**What you should do:** Check every line of the records below for the string "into" and copy the ones that have it.

**Records from a data collection:**
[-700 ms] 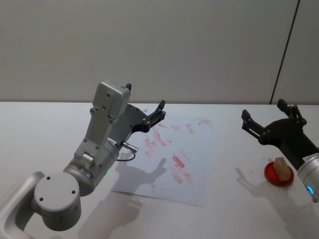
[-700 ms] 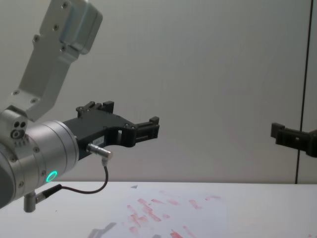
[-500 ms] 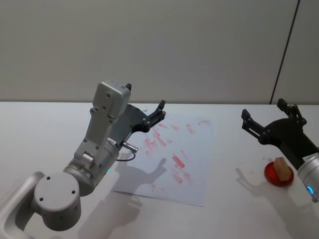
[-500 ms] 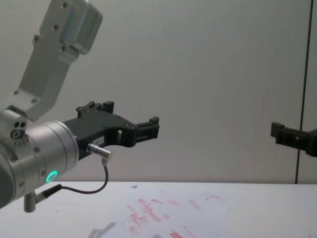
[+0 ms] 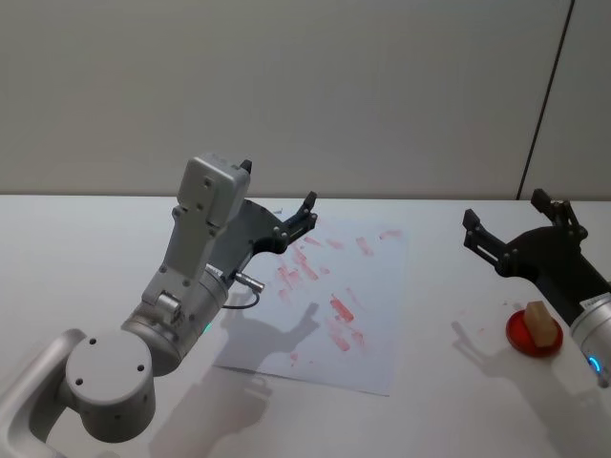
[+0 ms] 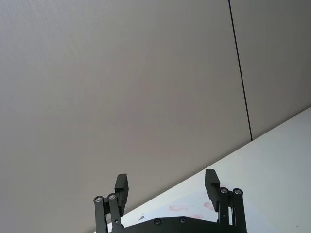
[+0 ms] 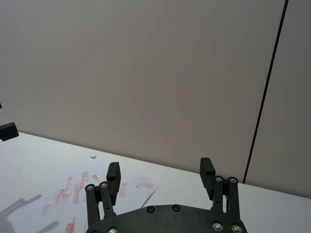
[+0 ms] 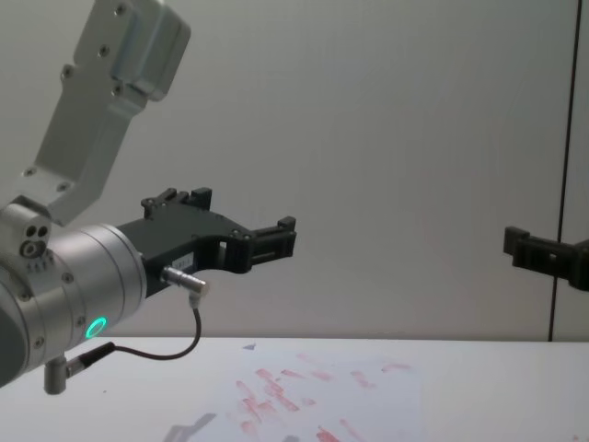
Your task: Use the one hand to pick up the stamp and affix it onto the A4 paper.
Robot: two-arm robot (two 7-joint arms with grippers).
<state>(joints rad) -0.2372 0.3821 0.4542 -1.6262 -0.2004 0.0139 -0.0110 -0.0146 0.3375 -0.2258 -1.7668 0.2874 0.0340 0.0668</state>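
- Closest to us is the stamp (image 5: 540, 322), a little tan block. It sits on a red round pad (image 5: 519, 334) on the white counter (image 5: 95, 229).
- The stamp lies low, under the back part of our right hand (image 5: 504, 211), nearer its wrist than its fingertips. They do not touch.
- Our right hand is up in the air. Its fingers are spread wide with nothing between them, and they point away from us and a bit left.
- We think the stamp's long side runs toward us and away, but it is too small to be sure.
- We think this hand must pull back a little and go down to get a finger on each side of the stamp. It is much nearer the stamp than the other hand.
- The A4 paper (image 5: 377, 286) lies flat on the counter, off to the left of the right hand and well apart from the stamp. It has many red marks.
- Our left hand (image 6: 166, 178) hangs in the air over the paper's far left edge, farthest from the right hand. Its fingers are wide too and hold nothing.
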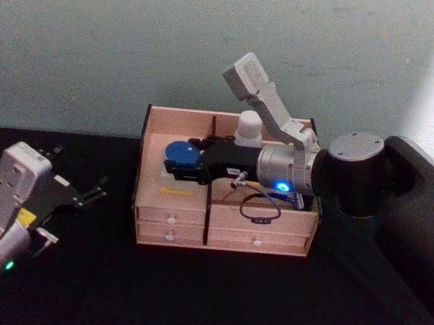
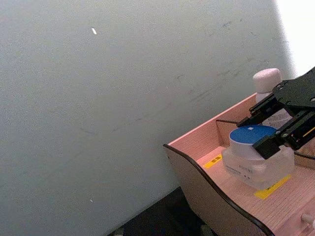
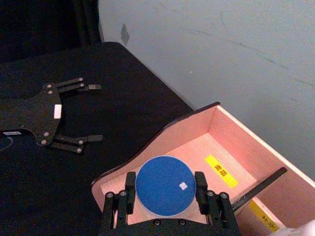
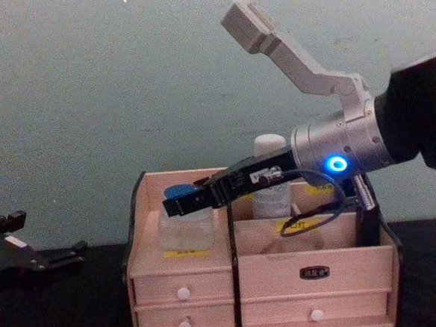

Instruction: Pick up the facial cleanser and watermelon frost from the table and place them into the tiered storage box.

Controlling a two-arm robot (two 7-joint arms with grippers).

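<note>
The right claw (image 1: 176, 164) grips an upright blue-lidded jar (image 3: 164, 186), lid up, inside the storage box's (image 1: 174, 204) left compartment, while the left claw (image 1: 90, 192) rests wide open on the surface left of the box.

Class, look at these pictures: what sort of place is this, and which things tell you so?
Probably a robot test bench, not a home: a black-covered table, a bare pale wall, and a wooden storage box where the right gripper holds a blue-lidded jar.
</note>
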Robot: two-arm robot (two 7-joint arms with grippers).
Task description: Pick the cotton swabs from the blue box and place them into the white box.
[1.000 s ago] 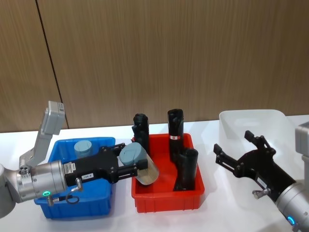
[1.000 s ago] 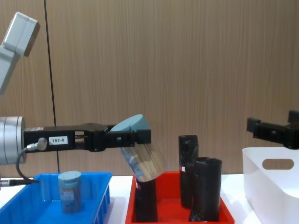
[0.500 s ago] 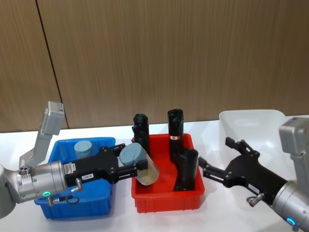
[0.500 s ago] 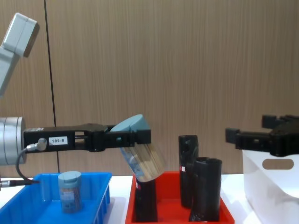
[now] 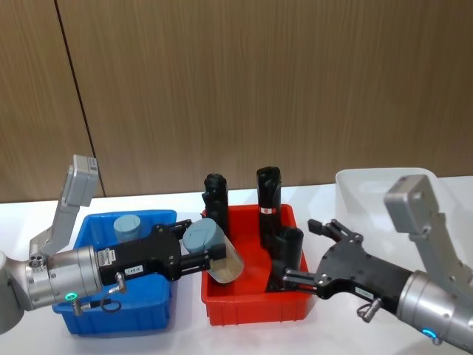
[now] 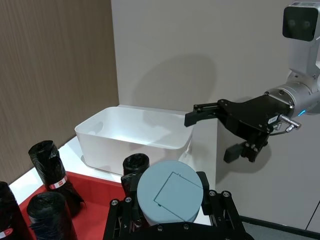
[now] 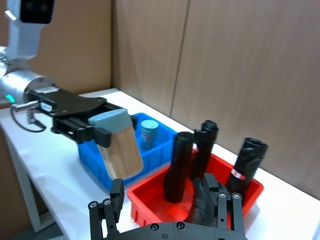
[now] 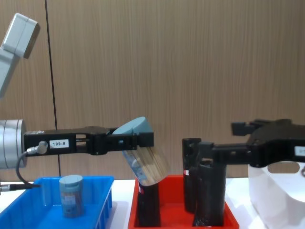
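Observation:
My left gripper (image 5: 201, 250) is shut on a clear jar of cotton swabs (image 5: 219, 257) with a pale blue lid. It holds the jar tilted in the air above the left edge of the red bin; from the chest the jar (image 8: 147, 163) hangs lid-up and slanted. A second cotton swab jar (image 5: 127, 225) stands upright in the blue box (image 5: 158, 313). My right gripper (image 5: 298, 251) is open over the right side of the red bin, level with the held jar and a short way from it. The white box (image 5: 386, 185) sits at the far right, behind the right arm.
A red bin (image 5: 251, 310) sits between the blue and white boxes and holds three tall black rolls (image 5: 267, 194). One roll (image 5: 288, 255) stands right by my right gripper's fingers. A wooden wall closes the back of the white table.
My right gripper has swung left from in front of the white box to over the red bin, toward the held jar. The left gripper and its jar have stayed put.

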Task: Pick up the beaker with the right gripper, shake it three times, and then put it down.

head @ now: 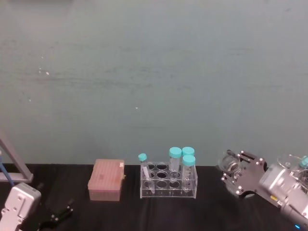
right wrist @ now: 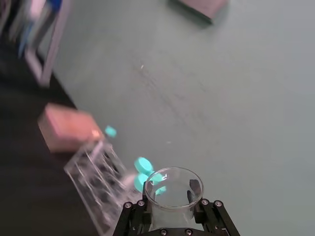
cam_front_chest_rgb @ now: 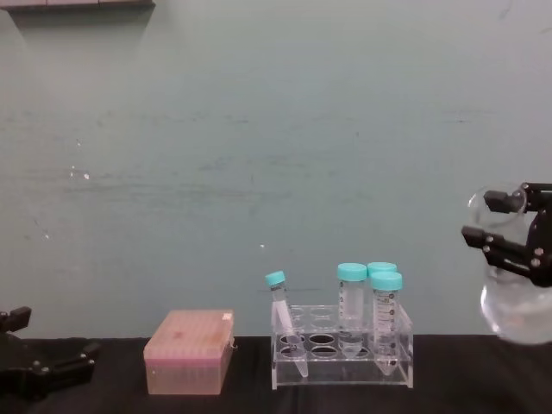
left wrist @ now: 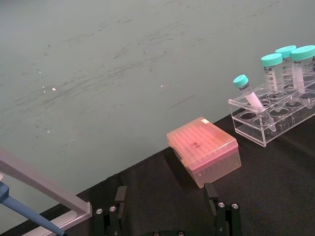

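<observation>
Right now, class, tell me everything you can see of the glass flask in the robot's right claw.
The conical flask is clear glass, with a wide body, narrow neck and flared open rim. The right claw is shut on its neck, holding it roughly upright above the black table, right of the tube rack. Nothing else touches it.

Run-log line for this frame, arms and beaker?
right gripper: shut on beaker | beaker: held aloft, tilted, right of tube rack | left gripper: open, parked low left | phase: not yet put down
</observation>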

**Result of the task:**
Instruction: Pick up the facial cleanser and watermelon frost from the table and place them into the tiered storage box.
Task description: Pick the cotton swabs from the blue box and place them into the white box.

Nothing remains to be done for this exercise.